_Instructions to follow_: Please transcribe the data below in full, word for word, without the images.

_Information supplied_:

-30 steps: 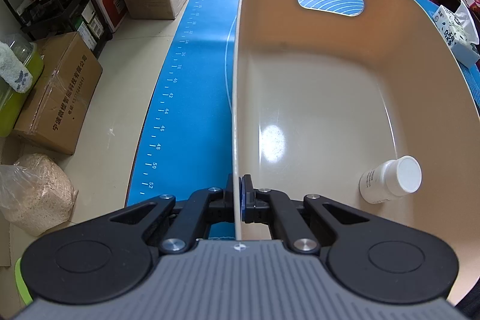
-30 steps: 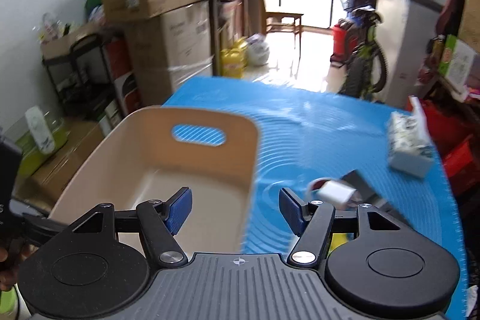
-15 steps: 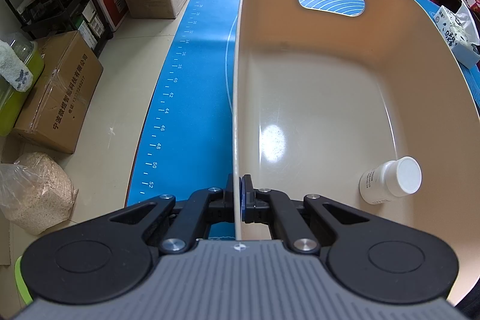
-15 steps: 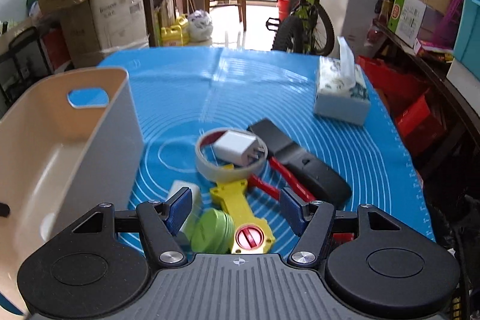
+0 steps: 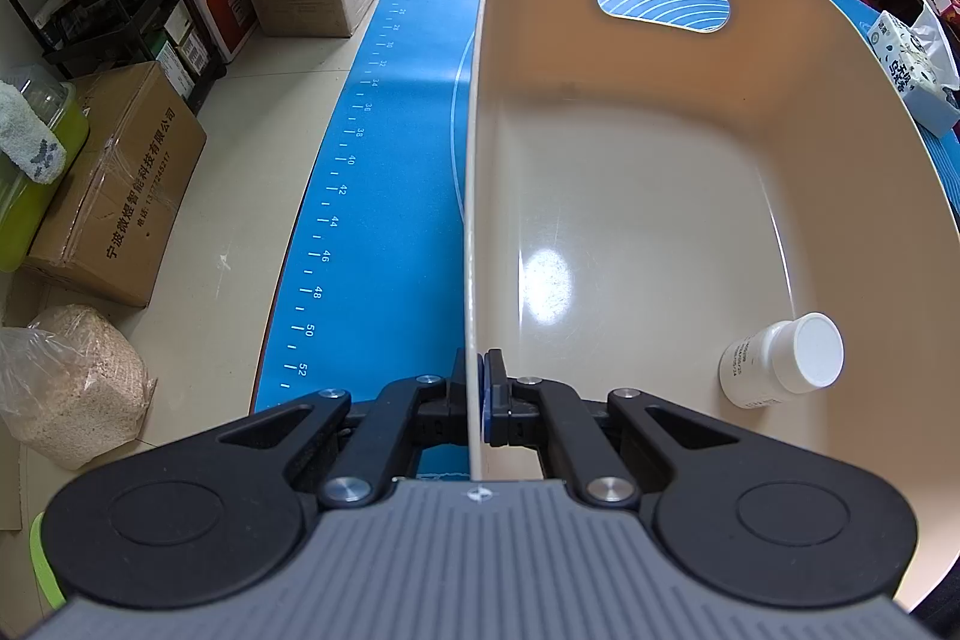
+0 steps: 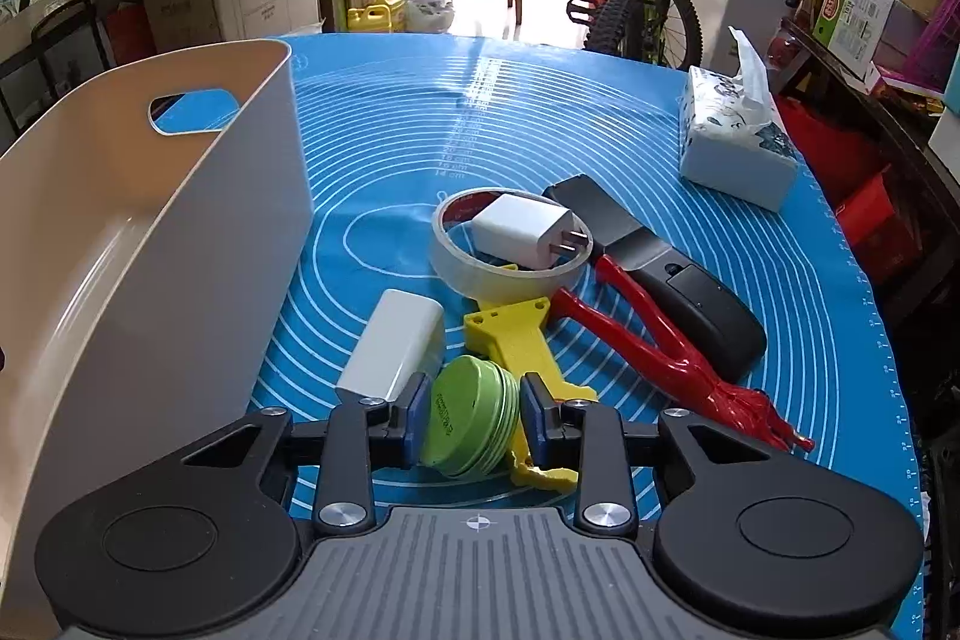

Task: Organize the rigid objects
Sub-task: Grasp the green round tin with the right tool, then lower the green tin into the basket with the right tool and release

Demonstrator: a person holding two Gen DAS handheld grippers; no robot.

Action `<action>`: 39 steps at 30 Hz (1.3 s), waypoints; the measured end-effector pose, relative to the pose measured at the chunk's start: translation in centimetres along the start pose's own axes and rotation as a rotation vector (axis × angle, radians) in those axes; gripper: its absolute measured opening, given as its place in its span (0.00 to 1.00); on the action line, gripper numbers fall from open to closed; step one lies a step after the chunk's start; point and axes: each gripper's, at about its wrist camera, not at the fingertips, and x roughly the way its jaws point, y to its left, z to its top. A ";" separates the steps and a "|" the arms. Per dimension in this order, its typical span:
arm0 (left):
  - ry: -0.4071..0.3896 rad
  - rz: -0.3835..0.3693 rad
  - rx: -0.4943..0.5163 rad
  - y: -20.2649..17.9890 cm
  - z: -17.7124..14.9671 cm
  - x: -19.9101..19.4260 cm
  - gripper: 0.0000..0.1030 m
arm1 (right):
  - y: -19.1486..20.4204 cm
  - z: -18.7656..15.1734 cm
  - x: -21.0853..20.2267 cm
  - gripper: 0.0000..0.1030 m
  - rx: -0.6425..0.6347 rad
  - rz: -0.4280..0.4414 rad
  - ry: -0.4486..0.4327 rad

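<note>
In the left wrist view, we see our left gripper at bottom centre clamped on the near left wall of the beige bin, one finger on each side of the thin rim. The bin fills the right of the frame on the blue mat covering the counter. A white pill bottle lies on its side in the bin's lower right corner.

In the right wrist view, we see our right gripper at lower centre with its blue pads closed against both sides of a green round tin standing on edge. The tin rests against a yellow plastic tool. Just left lies a white rectangular block. Above, at mid-frame, a tape roll holds a white charger plug. Right of these lie red-handled pliers and a black scraper. The bin occupies the left, and a tissue box sits at upper right.
</note>
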 end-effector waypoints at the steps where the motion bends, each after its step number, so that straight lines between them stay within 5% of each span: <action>1: 0.000 0.000 -0.001 0.0 0.0 0.0 0.04 | 0.0 -0.1 0.1 0.32 0.007 0.008 0.004; 15: 0.000 -0.001 -0.002 0.0 0.0 0.0 0.04 | 0.8 1.1 -3.8 0.27 -0.009 -0.042 -0.121; 25: 0.000 -0.001 -0.001 0.0 0.0 0.0 0.04 | 5.3 5.0 -8.9 0.27 -0.065 0.068 -0.260; 32: -0.001 -0.001 -0.002 0.0 0.0 0.0 0.04 | 11.7 6.3 -8.0 0.27 -0.151 0.181 -0.234; 39: -0.007 -0.007 -0.003 0.0 -0.1 -0.1 0.03 | 16.7 5.2 -5.0 0.27 -0.217 0.214 -0.112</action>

_Reply_:
-30 steps: 
-30 steps: 
-15 steps: 
-15 steps: 
+0 steps: 
+0 steps: 

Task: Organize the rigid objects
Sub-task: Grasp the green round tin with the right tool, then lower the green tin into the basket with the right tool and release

Demonstrator: a person holding two Gen DAS handheld grippers; no robot.

Action `<action>`: 39 steps at 30 Hz (1.3 s), waypoints; the measured end-effector pose, relative to the pose measured at the chunk's start: translation in centimetres along the start pose's own axes and rotation as a rotation vector (axis × angle, radians) in those axes; gripper: its absolute measured opening, given as its place in its span (0.00 to 1.00); on the action line, gripper numbers fall from open to closed; step one lies a step after the chunk's start; point and axes: each gripper's, at about its wrist camera, not at the fingertips, and x roughly the way its jaws point, y to its left, z to its top. A ";" separates the steps and a "|" the arms. Per dimension in this order, its typical span:
arm0 (left):
  - ry: -0.4071..0.3896 rad
  - rz: -0.3835..0.3693 rad
  - rx: -0.4943..0.5163 rad
  - y: -20.2649..17.9890 cm
  - z: -17.7124..14.9671 cm
  - x: -19.9101..19.4260 cm
  - gripper: 0.0000..0.1030 m
arm1 (right):
  - y: -19.1486..20.4204 cm
  - z: -18.7656..15.1734 cm
  - x: -21.0853..20.2267 cm
  - gripper: 0.0000..0.1030 m
  - rx: -0.6425..0.6347 rad
  - rz: -0.4280..0.4414 rad
  - ry: -0.4486..0.4327 rad

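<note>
In the left wrist view, we see our left gripper at bottom centre clamped on the near left wall of the beige bin, one finger on each side of the thin rim. The bin fills the right of the frame on the blue mat covering the counter. A white pill bottle lies on its side in the bin's lower right corner.

In the right wrist view, we see our right gripper at lower centre with its blue pads closed against both sides of a green round tin standing on edge. The tin rests against a yellow plastic tool. Just left lies a white rectangular block. Above, at mid-frame, a tape roll holds a white charger plug. Right of these lie red-handled pliers and a black scraper. The bin occupies the left, and a tissue box sits at upper right.
</note>
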 end-effector waypoints at the steps where the motion bends, each after its step number, so that straight lines between them stay within 5% of each span: <action>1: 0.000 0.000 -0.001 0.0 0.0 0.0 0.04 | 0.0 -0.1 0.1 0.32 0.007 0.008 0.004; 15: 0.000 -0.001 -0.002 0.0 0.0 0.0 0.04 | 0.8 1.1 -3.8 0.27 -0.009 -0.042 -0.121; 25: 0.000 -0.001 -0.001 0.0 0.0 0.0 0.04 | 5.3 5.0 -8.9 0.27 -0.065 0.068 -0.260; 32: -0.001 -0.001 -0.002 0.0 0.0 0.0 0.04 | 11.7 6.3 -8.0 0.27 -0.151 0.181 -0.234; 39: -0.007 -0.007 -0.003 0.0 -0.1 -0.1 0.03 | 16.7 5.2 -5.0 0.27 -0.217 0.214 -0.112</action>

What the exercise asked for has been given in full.